Within the material, how many of the lines include the word "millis"? State only that number.

- - - -

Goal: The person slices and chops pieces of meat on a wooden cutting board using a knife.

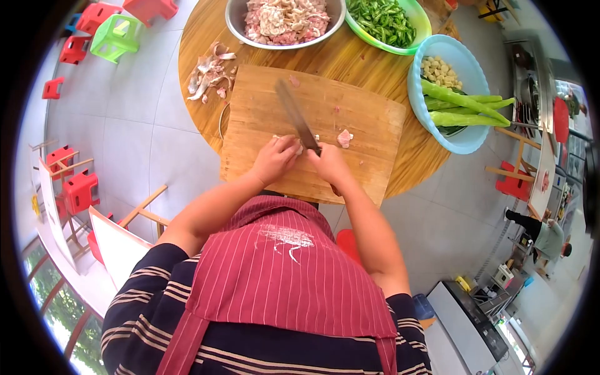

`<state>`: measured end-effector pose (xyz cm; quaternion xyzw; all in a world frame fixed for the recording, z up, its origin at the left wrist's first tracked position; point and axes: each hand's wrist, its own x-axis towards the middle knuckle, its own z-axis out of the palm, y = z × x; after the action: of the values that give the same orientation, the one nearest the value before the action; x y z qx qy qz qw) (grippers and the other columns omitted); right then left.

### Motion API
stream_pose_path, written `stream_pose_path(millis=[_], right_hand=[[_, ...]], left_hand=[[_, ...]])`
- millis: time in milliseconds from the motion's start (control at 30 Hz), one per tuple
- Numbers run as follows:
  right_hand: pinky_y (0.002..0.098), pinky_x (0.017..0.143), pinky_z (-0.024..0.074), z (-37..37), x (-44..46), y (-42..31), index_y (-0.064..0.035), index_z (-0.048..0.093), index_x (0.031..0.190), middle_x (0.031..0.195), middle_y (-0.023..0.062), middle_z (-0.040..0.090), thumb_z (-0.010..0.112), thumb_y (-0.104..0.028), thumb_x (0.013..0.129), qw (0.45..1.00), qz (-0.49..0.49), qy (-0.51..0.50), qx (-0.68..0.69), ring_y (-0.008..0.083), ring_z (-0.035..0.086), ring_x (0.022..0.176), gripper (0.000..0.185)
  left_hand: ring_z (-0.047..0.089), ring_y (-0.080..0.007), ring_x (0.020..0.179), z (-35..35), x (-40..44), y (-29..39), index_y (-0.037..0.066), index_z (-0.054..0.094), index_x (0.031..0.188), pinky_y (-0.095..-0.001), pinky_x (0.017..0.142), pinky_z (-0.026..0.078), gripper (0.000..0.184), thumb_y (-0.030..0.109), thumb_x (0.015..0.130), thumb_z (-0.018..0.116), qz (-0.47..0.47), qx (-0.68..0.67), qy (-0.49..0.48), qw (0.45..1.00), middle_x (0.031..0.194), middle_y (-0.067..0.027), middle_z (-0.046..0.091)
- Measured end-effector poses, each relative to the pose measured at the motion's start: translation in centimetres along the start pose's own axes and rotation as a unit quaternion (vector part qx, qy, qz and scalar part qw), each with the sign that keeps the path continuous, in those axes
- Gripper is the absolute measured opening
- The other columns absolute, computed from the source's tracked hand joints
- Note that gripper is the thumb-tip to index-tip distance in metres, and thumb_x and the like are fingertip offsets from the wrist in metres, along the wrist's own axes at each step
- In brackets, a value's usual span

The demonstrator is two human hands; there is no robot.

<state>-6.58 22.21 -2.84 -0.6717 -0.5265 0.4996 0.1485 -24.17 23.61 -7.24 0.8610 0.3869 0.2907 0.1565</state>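
Observation:
My right hand (330,165) is closed round the handle of a kitchen knife (295,114), its blade pointing away and to the left over the wooden cutting board (375,122). Beside the blade, my left hand (277,159) presses curled fingers onto a small pale piece of meat, mostly hidden under the fingertips. A pink bit of meat (344,138) lies on the board to the right of the knife. Pale trimmings (210,74) are heaped on the round table (203,19), left of the board.
Behind the board stand a metal bowl (234,30) of meat and a green bowl (423,26) of sliced green peppers. A blue basin (462,142) at right holds long green peppers (459,100) and garlic cloves (440,72). Stools surround the table; another person (550,240) is far right.

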Motion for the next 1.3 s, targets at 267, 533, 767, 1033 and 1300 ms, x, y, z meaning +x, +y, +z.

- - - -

_Answer to the problem:_ 2